From this analysis, Wikipedia is seen to have four periods of growth in its historical coverage: 1001-1500 (Middle Ages), 1501-1729 (Early Modern Period), 1730-2003 (Age of Enlightenment), 2004-2011 (Wikipedia Era) and its continued growth appears to be focused on enhancing its coverage of historical events, rather than increased documenting of the present. The average tone of Wikipedia’s coverage of each year closely matches major global events, with the most negative period in the last 1,000 years being the American Civil War, followed by World War II. The analysis also shows that the “copyright gap” that blanks out most of the twentieth century in digitised print collections is not a problem with Wikipedia where there is steady exponential growth in its coverage from 1924 to today.
“The one-way nature of connections in Wikipedia, the lack of links, and the uneven distribution of Infoboxes, all point to the limitations of metadata-based data mining of collections like Wikipedia,” said Leetaru. “With SGI UV 2, the large shared memory available allowed me to ask questions of the entire dataset in near-real time. With a huge amount of cache-coherent shared memory at my fingertips, I could simply write a few lines of code and run it across the entire dataset, asking whatever questions came to mind. This isn’t possible with a scale-out computing approach.

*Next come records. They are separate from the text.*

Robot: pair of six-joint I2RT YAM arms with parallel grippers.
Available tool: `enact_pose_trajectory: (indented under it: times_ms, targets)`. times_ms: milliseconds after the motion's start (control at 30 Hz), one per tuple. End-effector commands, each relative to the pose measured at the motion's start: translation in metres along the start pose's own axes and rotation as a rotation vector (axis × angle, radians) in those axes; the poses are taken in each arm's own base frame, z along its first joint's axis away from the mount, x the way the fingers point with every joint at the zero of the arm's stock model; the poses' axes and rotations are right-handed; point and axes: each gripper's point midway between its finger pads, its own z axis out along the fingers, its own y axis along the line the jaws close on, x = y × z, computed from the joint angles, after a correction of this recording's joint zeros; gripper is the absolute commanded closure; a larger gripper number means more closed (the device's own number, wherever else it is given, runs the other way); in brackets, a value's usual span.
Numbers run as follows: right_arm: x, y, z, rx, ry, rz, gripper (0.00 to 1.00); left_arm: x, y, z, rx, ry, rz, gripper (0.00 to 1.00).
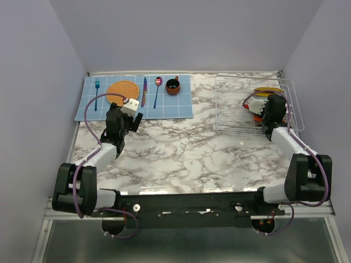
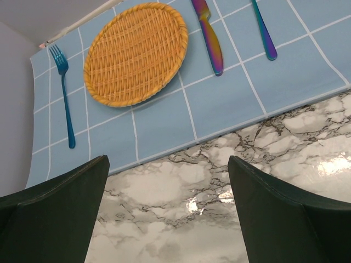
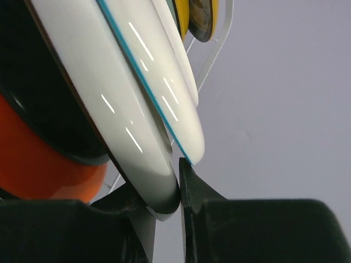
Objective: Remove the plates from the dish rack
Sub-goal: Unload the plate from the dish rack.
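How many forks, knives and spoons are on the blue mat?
3: the fork left of the woven disc, the knife right of it, the spoon right of the knife. None looks hidden.

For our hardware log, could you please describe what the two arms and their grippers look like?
The left arm and right arm have white links, black joints and looping purple cables. The left gripper and right gripper have matte black wedge-shaped fingers.
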Motion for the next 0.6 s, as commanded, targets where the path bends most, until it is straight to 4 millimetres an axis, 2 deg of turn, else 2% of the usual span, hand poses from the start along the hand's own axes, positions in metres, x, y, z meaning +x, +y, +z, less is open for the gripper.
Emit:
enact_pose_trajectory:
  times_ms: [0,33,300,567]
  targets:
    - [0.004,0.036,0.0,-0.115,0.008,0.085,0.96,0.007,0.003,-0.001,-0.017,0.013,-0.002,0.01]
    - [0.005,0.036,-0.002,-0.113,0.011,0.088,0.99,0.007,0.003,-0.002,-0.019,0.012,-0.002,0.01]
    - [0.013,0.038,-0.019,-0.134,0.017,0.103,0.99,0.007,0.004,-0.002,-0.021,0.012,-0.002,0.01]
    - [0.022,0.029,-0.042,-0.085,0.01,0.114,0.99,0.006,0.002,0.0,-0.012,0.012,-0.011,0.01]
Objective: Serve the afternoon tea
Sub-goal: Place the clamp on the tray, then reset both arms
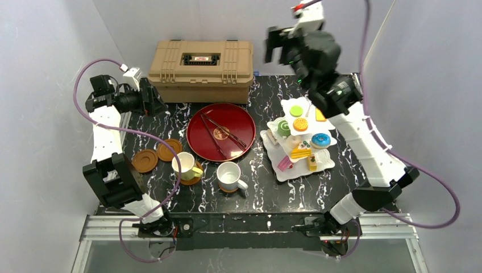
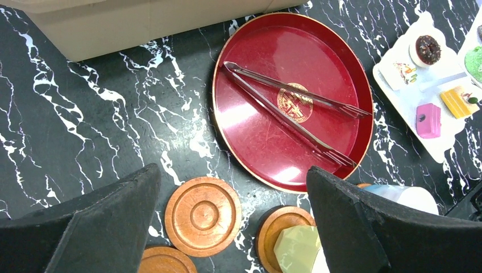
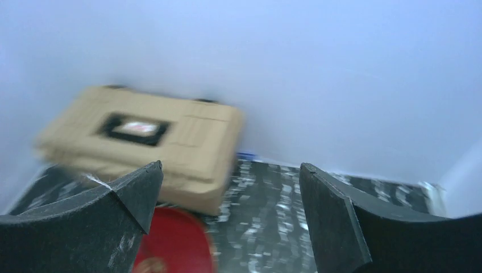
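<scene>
a black table top [image 1: 261,190], veined in white like marble, is seen from above. on its right side stands a white three-tier stand [image 1: 298,170] with scalloped edges. small toy cakes are laid out on its tiers: a blue-iced ring doughnut [image 1: 320,139], a round orange cake [image 1: 300,124], a green-topped round [image 1: 296,111] and a pink block [image 1: 284,165].

in the middle, a round glossy dark-red tray [image 1: 236,116] is crossed by slim metal tongs [image 1: 223,135]. in front of it, a pale-yellow mug [image 1: 183,165] and a white mug [image 1: 229,176] are each set on a round brown saucer [image 1: 194,178]. two spare saucers [image 1: 145,160], ringed like turned wood, lie close together to the left. a ribbed tan plastic case [image 1: 200,69] is placed at the far edge.

the left gripper [image 2: 233,173] is held over the left part of the table near the case, its matte black fingers [image 2: 113,222] spread wide with nothing between them. the right gripper [image 3: 230,166] is raised high above the stand, jaws likewise parted and holding nothing — its own view is blurred.
</scene>
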You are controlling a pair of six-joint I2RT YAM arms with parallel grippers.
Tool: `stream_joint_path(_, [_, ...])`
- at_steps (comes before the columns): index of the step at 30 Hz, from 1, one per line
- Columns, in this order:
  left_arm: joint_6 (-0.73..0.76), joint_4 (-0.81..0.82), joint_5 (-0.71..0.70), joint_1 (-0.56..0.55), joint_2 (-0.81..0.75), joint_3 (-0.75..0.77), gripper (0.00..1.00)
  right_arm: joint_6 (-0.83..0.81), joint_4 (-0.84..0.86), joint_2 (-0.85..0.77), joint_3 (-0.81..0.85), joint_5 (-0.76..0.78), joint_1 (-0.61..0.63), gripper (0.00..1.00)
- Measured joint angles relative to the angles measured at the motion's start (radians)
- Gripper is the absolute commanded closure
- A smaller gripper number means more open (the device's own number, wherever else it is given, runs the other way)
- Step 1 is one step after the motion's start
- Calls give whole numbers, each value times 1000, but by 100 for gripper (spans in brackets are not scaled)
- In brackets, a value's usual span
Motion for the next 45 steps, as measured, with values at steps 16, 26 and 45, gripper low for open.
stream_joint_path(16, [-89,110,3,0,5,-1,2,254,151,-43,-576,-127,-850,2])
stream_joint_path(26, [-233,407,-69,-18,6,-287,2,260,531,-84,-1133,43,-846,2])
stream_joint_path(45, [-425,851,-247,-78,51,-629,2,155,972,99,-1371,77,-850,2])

It’s very similar to using a word processor instead of using a typewriter – I can conduct my research in a completely different way, focusing on the outcomes, not the algorithms.”
Loaded into SGI UV 2000, the Big Brain computer, this massive dataset underwent full text geo-coding and complete date-coding, using algorithms that identified every mention of every location and every date across the text of every entry on Wikipedia. More than 80 million locations and 42 million dates between 1000 AD and 2012 were extracted, averaging 19 locations and 11 dates per article (every 44 words and every 75 words, respectively). The connections between every date and every location were captured into a massive network representing Wikipedia’s view of history. With this instrumentation, Leetaru was able to perform near-real time analysis over the entire dataset on the SGI UV 2 to create visual maps throughout space and time to see not only how history unfolded but also the overall tone of the world throughout the last thousand years, and interactively testing a wide array of theories and research questions, all in less than a day’s work.
SGI UV 2 product family enables users to find answers to the world’s most difficult problems on a system as easy to administer as a workstation. Built with Intel Xeon processor E5 family, running standard Linux, and supporting a wide range of storage options, SGI UV 2 offers a complete, industry-standard solution for no-limit computing.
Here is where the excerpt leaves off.